Provided material:
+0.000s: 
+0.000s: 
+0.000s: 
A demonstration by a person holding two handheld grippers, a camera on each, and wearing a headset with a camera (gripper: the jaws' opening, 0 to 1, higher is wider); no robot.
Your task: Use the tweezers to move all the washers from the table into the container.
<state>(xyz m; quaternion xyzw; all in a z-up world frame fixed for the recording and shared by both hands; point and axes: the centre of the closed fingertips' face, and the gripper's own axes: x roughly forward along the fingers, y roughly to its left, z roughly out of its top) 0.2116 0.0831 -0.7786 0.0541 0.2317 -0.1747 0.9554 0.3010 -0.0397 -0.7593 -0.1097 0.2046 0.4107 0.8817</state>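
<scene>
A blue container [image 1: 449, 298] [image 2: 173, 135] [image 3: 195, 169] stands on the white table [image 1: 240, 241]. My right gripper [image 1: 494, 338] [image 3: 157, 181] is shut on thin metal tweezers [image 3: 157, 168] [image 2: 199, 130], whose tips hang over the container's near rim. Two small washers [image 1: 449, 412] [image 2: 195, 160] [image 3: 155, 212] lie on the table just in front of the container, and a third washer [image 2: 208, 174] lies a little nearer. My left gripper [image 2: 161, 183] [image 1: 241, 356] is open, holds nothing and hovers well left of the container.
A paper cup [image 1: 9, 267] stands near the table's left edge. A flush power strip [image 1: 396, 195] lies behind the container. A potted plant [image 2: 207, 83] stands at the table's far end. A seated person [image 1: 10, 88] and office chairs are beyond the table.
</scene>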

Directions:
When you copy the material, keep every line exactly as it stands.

Exercise answer:
+0.000s: 
+0.000s: 
+0.000s: 
A demonstration by a person holding two handheld grippers, a camera on each, and wearing a headset with a camera (gripper: the jaws' opening, 0 to 1, higher is wider); no robot.
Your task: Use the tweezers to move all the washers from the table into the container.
<state>(xyz m; quaternion xyzw; all in a z-up world frame fixed for the recording and shared by both hands; point and axes: the centre of the closed fingertips' face, and the gripper's own axes: x roughly forward along the fingers, y roughly to its left, z roughly out of its top) 0.2116 0.0831 -0.7786 0.0541 0.2317 -0.1747 0.9554 0.3010 -0.0397 -0.7593 -0.1097 0.2046 0.4107 0.8817</state>
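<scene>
A blue container [image 1: 449, 298] [image 2: 173, 135] [image 3: 195, 169] stands on the white table [image 1: 240, 241]. My right gripper [image 1: 494, 338] [image 3: 157, 181] is shut on thin metal tweezers [image 3: 157, 168] [image 2: 199, 130], whose tips hang over the container's near rim. Two small washers [image 1: 449, 412] [image 2: 195, 160] [image 3: 155, 212] lie on the table just in front of the container, and a third washer [image 2: 208, 174] lies a little nearer. My left gripper [image 2: 161, 183] [image 1: 241, 356] is open, holds nothing and hovers well left of the container.
A paper cup [image 1: 9, 267] stands near the table's left edge. A flush power strip [image 1: 396, 195] lies behind the container. A potted plant [image 2: 207, 83] stands at the table's far end. A seated person [image 1: 10, 88] and office chairs are beyond the table.
</scene>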

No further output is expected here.